Friday, April 11, 2025

The Power of Failing

My youngest turned 5 recently. Part of me is dying inside because age five just seems too old for it to be the age of my youngest child. At the same time, I'm loving this new stage of life we're in. I don't have to carry around a diaper bag, there are no baby food pouches, my kids can get in and out of the car by themselves 90% of the time (certain car seats are harder than others), and I can feel like an adult again instead of someone's mother. Don't get me wrong - I love being a mother and I wouldn't have had two children if I didn't and serve them in all the ways I have - but it's really nice to have adult conversation, be able to read books, and not be called on for miscellaneous help every 5 minutes.

But, there are still hard moments. Even though he's 5, he doesn't verbalize as much as he should when he needs help due to his shy personality. When he plays, he's super verbal. Otherwise, for the big things, he needs to be prompted in order to elicit a response. I'm trying to get him out of the habit because I need to know he can survive if he's not next to me. Could I just send him off to day care/school and force him to interact with others? I could and I can, but that's my choice not to. So these lessons need to be learned in other ways.

He asked for a snack last week and I gave him a cheese stick. Everything was going fine, but he couldn't open it, so he shoved the cheese stick in my face. Of course, I knew what he wanted me to do. I could have easily opened it for him, given it back, and life would have gone on. However, that's not what I did. I told him to tell me what he needed. He didn't. So then began a half hour ordeal of crying, pouting, and me putting the cheese stick back into the refrigerator.


I went over to him and told him: we, he and his mommy, had a special bond, and mommy could read his mind and figure things out without him needing to say anything. But not everyone had this special ability. And I needed to know, if it was required, he could verbalize what he needed to get the assistance or help he needed. He proceeded to cry on his bed and I left him alone and started to write this blog. 

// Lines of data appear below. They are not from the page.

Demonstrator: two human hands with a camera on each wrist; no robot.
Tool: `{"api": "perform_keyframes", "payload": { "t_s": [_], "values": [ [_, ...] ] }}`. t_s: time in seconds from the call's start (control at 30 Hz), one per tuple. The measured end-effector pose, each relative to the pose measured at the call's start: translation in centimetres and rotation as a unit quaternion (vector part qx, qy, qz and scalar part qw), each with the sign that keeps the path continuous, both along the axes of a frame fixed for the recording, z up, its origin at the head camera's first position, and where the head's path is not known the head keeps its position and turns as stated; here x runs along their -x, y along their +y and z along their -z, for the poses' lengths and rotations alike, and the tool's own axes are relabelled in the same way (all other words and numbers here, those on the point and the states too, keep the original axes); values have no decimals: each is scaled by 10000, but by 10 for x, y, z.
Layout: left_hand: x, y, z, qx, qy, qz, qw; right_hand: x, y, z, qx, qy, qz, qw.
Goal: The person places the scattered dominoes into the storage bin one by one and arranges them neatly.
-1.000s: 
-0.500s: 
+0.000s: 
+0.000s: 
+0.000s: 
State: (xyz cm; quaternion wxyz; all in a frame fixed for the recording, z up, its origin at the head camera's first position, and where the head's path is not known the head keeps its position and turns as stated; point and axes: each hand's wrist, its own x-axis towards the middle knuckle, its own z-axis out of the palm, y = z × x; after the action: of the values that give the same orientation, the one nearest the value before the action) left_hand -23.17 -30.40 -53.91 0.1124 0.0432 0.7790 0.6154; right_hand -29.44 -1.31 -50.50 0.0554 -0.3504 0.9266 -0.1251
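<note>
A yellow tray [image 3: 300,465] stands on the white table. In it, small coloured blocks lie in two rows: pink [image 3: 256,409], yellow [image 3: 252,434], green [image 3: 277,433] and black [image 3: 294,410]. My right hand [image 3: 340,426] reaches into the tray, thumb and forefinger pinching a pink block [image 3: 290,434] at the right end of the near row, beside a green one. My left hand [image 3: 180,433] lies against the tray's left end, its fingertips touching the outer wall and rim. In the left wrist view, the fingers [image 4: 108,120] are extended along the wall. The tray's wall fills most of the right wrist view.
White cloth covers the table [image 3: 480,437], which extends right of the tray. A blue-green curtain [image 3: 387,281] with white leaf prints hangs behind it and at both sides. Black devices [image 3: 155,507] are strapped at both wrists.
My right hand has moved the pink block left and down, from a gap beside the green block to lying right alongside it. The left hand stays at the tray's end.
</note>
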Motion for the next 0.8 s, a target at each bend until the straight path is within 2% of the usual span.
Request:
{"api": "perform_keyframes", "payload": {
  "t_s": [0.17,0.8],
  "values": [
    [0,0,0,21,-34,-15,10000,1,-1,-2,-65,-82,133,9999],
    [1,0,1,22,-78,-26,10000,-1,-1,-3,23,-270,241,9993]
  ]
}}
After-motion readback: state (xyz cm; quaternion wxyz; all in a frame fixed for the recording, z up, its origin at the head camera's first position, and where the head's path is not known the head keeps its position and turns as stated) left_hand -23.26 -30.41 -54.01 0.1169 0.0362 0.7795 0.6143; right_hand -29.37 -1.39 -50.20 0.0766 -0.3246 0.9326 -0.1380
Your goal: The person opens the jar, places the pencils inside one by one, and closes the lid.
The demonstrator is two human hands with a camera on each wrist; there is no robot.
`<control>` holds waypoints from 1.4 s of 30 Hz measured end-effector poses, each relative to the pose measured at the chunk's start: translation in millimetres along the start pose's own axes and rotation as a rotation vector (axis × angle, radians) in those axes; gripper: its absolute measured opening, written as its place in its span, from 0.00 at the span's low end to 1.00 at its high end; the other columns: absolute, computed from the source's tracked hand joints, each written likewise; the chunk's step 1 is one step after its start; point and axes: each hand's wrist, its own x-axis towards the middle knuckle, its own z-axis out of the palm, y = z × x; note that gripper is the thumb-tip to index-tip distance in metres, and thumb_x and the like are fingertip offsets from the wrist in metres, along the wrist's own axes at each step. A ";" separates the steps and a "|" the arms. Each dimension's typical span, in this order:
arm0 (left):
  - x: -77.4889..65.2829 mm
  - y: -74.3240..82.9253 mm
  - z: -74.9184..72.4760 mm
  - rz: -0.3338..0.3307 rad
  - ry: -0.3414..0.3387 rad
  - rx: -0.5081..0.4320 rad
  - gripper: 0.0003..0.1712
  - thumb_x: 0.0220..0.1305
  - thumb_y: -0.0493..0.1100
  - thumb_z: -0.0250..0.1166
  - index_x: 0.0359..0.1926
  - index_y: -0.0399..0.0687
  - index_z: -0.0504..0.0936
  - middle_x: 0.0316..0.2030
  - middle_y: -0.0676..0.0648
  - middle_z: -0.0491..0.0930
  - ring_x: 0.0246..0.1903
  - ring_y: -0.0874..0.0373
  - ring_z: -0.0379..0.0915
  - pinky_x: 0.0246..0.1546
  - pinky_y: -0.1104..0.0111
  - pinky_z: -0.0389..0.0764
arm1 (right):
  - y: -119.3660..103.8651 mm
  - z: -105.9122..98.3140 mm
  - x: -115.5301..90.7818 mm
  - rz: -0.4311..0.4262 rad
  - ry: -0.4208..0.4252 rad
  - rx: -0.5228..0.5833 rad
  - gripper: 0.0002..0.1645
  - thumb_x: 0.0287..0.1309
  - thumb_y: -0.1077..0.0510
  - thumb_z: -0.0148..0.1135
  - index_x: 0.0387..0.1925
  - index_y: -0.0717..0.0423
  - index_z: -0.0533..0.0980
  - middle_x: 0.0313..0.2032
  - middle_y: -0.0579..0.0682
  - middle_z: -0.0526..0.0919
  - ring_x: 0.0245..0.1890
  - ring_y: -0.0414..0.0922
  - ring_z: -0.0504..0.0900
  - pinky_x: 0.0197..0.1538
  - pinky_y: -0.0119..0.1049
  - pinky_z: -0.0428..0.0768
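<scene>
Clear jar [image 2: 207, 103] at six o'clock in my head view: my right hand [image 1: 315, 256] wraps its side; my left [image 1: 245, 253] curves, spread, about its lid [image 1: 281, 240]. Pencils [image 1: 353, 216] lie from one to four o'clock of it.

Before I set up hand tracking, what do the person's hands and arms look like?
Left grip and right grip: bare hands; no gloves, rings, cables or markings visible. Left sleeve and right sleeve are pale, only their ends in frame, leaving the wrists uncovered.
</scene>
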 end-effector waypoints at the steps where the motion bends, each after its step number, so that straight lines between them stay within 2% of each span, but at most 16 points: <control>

Just under ten years ago, I remember having a conversation with my aunt. My husband and I had driven the few states over to visit her and it was the first time I truly sat down and had conversations with her as an adult. We didn't have children yet at the time, but we were talking about kids, how to raise them, and some memories my aunt had when her children, my cousins, were younger. At one point, we were talking about one of my cousins and a difficult period for him. I had commented that sometimes you have to let them learn the hard way. 

She responded to me and said, "It's really hard to watch your own kids fail. You will know when you have your own children."

Fast forward many years, and indeed, I had my own children. I love them dearly and they are so special to me. The other day I just sat in the car and stared into my daughter's face for what felt like a minute as she stared back at me thinking to myself, how is my daugther so beautiful? And I've also had many hard times with my children which have made me yell, scream, and smack some tables. It's an imperfect journey that will never be mastered. 

But I've watched my children fail. In our latest cheese stick scenario, I watched him fail, grab his penguin for comfort, and go lay on his bed and cry. As a parent, this is hard. I sat on the couch listening to him cry while I opened the mail. And as much as I hated to hear his whimpering, I knew this had to be one step in the long journey of life he has ahead of him. Even if he doesn't learn from this situation, it's going to be part of the building blocks which make up his experiences, his personality, and ultimately, what his life will be like. *He never ate the cheese stick, didn't respond to anything I had said, and it felt like this situation resolved without being resolved.*

A few days after this incident, he chose a packet of crackers as dessert for finishing his dinner.  He and his dad went to get it from the pantry and then he came over to me as I was still sitting at the kitchen table. He handed it to me and asked me to open it with a complete sentence, and very nicely at that. I wish I could remember his exact words as I remember being in awe he had come up to me and said that. Many instances after, I've heard him ask me to help him open individually wrapped food (including multiple cheese sticks).

My son failing with regards to this cheese stick incident has small repercussions in the grand scheme of things. But less than a week later, he got it. Was my aunt right when she said watching my own children fail is really hard? Absolutely. And this may be a very small representation of what is to come in our future experiences. But the cost may be ultimately greater if we don't let them fail in healthy ways.